Login | Register For Free | Help
Search for: (Advanced)

Mailing List Archive: Python: Python

unicode and hashlib

 

 

Python python RSS feed   Index | Next | Previous | View Threaded


dundeemt at gmail

Nov 28, 2008, 8:11 AM

Post #1 of 16 (2260 views)
Permalink
unicode and hashlib

hashlib.md5 does not appear to like unicode,
UnicodeEncodeError: 'ascii' codec can't encode character u'\xa6' in
position 1650: ordinal not in range(128)

After googling, I've found BDFL and others on Py3K talking about the
problems of hashing non-bytes (i.e. buffers)
http://www.mail-archive.com/python-3000 [at] python/msg09824.html

So what is the canonical way to hash unicode?
* convert unicode to local
* hash in current local
???
but what if local has ordinals outside of 128?
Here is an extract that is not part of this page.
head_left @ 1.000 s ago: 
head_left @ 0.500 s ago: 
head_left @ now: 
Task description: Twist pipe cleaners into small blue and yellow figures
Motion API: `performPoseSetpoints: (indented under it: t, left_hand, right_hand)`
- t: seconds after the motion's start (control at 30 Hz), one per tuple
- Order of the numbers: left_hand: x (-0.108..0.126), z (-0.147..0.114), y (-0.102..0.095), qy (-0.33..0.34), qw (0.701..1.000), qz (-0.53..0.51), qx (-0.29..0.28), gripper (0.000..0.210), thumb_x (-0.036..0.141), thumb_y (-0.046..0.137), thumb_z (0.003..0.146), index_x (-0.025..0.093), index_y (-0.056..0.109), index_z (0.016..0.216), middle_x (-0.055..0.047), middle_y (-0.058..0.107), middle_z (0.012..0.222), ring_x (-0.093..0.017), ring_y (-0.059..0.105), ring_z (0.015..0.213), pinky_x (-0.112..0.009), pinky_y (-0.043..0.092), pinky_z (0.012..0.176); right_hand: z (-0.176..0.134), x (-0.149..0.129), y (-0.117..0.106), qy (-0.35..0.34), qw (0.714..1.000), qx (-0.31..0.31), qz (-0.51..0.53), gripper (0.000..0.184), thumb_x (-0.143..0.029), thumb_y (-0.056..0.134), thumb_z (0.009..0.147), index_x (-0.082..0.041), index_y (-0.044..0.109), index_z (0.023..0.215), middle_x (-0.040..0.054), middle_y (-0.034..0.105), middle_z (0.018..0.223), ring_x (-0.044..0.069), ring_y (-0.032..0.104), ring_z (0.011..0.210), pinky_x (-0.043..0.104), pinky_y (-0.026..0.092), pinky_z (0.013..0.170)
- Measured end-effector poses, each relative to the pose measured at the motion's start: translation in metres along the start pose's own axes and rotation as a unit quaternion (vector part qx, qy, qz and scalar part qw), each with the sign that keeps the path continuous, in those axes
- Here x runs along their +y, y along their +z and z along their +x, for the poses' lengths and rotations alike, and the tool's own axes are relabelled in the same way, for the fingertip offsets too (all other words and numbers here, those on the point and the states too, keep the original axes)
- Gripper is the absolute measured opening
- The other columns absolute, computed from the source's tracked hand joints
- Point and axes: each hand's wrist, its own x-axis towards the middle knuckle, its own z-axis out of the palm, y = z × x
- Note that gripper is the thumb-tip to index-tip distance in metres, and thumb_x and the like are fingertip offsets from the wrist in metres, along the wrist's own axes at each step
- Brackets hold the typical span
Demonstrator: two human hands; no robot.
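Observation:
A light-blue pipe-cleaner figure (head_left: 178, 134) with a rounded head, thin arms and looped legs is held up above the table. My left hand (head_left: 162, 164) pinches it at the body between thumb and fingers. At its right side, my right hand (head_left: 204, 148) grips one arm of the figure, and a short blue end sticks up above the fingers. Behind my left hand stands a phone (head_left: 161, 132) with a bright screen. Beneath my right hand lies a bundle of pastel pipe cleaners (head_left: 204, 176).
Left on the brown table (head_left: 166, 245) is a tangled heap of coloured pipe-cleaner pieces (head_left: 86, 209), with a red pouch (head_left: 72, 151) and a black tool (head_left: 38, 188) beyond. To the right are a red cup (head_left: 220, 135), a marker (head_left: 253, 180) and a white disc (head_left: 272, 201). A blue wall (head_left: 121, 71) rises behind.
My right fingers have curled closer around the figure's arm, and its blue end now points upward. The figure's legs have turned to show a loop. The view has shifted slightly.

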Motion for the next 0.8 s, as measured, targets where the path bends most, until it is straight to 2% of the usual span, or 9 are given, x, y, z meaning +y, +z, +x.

Is this just a problem for md5 hashes that I would not encounter using
a different method? i.e. Should I just use the built-in hash function?
--
http://mail.python.org/mailman/listinfo/python-list


Scott.Daniels at Acm

Nov 28, 2008, 11:24 AM

Post #2 of 16 (2233 views)
Permalink
Re: unicode and hashlib [In reply to]

Jeff H wrote:
> hashlib.md5 does not appear to like unicode,
> UnicodeEncodeError: 'ascii' codec can't encode character u'\xa6' in
> position 1650: ordinal not in range(128)
>
> After googling, I've found BDFL and others on Py3K talking about the
> problems of hashing non-bytes (i.e. buffers) ...
Unicode is characters, not a character encoding.
You could hash on a utf-8 encoding of the Unicode.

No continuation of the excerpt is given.